久しぶりに近所に住む中国人のワンさんと会って立ち話をした。
中国で麻酔科の医師だったワンさんは、来日して三十年以上になるが、今ではすっかり日本に馴染んで暮らしている。
とはいえ生まれてから大人になるまで住んでいた中国が、当たり前だが祖国だという気持ちがあるのだろう。
日本の知り合いよりも中国にいる知り合いの方が多いので、自然と話は中国の話になる。
最近問題になることが多いインバウンドについて話しをした。
日本で見かける観光客を見ればわかるが、多くの中国人が日本を訪れている。
ワンさんの友人夫婦も毎年のように日本へ旅行に来ているそうだ。
それはなぜか。
日本はどこでもきれいで、食事も美味しいからというのが理由なのだけど、もう一つは旅行費用が安く済むからなのだとか。
中国の国内を旅行をするより、日本に来る方が安いのだと聞いて驚いた。
海外旅行するより国内旅行の方が高いって?
でもよく考えると、中国は広いので、それもある話かもしれない。
ただ最近の日本の物価高の影響などもあって、お土産の爆買いはしなくなり、今は長期で滞在していろいろな所を観光したり、またそこで体験したり、食を楽しんだりという「体験型の観光」に変わったのだという。
そして最近流行っているのが、日本での民泊だそうだ。
毎年日本を訪れているワンさんの友人夫婦も、民泊を利用して日本国内を旅行しているという。
「毎年長期間の旅行しているから、日本では観光するところが無くなったんじゃないの?」とワンさんが言うと、友人夫婦は「日本を気に入っているからいいの」と言って、今年もまた日本観光に来るそうだ。
だからワンさんは友人夫婦に言ったのだという。
「そんなに気に入ったなら日本に住めば良いよ」
それを聞いてちょっと固まってしまった、、、そんなに簡単にいうワンさんの感覚に少し驚いた。
先ほど中国人は爆買いはしなくなったと書いたが、同じ爆買いでも高価な不動産は買う。
今は日本人ではなかなか手が出ないような高級マンションも買うとワンさんは言った。
そういうことはSNSで問題になっていて知っていたが、一般人はほとんど知らないのではないかと思う。
最近、自宅の周辺に中国人が増えてきたなぁくらいは思っているかもしれないが、、、
ところで話は変わるが、今夫はベトナムへ行っている。
向こうで知り合いに会ったり、あとは主に観光だが、それをワンさんに教えたら「ベトナムは気をつけて」と言われた。
海外でも日本国内でもある程度の危険はあるのでは無いかと思ったが、ワンさん曰く「人身売買をする人たちが、中国からベトナムに入ってるよ」とのことで一気に心配になった。
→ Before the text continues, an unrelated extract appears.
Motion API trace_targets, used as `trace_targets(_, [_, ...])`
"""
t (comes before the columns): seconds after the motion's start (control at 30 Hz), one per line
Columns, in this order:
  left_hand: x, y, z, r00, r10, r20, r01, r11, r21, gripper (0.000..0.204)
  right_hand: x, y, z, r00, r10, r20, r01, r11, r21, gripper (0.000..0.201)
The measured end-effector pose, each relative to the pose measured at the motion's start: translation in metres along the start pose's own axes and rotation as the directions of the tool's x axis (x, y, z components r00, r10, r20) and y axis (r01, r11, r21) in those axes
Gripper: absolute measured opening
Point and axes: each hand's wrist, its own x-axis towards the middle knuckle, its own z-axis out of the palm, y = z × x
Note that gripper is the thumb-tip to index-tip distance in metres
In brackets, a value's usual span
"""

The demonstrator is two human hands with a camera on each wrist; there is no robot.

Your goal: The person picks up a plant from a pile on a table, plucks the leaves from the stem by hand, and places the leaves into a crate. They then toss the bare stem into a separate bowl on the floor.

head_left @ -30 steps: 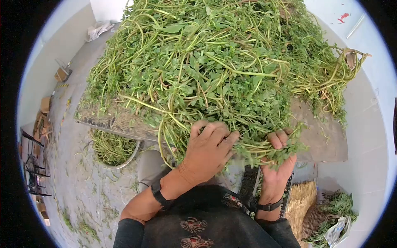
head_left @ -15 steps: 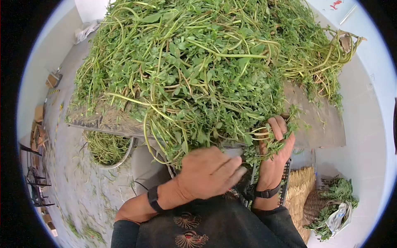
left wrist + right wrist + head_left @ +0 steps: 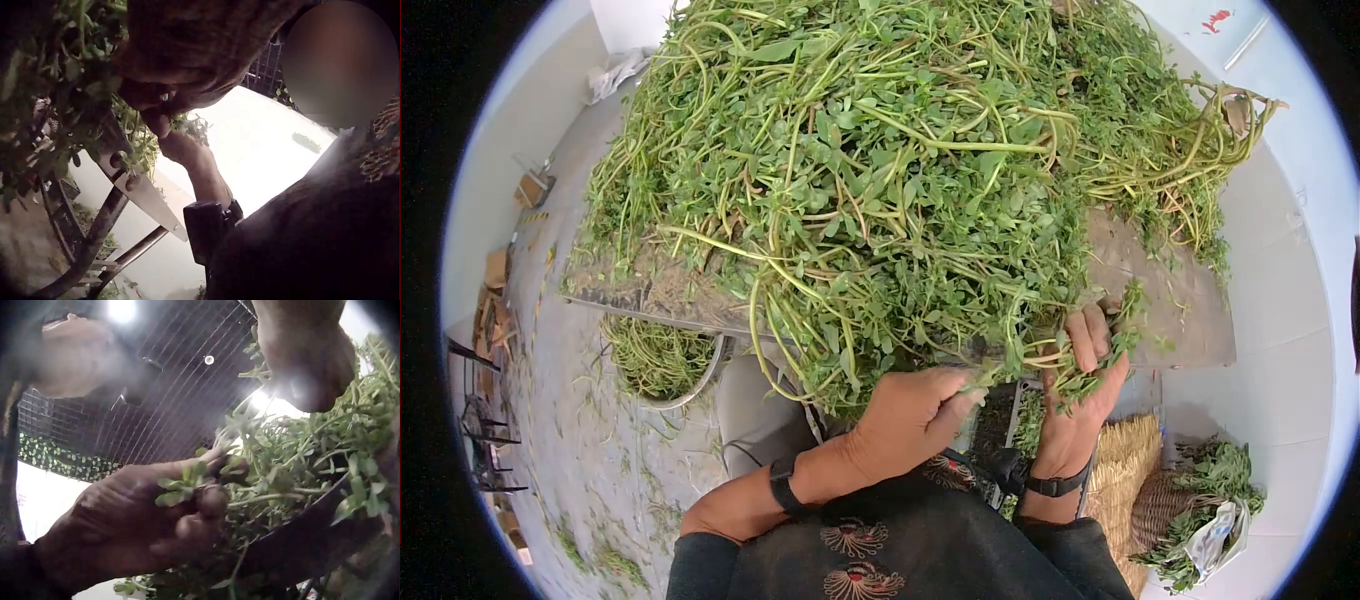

臓器目的で主にベトナムの貧しい方々を狙って拉致するそうだが、中には身代金目的で観光客を狙うことがあり、少し前にも有名な中国人が拉致されたが、中国政府が解決したのだという。
その話を聞いてすぐにベトナムにいる夫にメールしたのは言うまでも無い。
すると夫から返信が来た。
「こんなに使い古したポンコツの臓器は狙わないだろう」
そう言われるとそうかもしれないが、世界では今も人身売買やら戦争やら悲惨なことが起きているのだ、、、
世界は、危険な地域が多いのだねとワンさんに言うと、「そうだよ。ここに居たら平和でわからないけど、世界では危険な場所が多くて、悲惨なことがたくさん起きてる」と言った。
日本は平和でまだまだ安全な国なのだ。
まだギリギリ平和な日本を、子どもや孫たちのために守りたいと、心から思ったワンさんとの立ち話だった。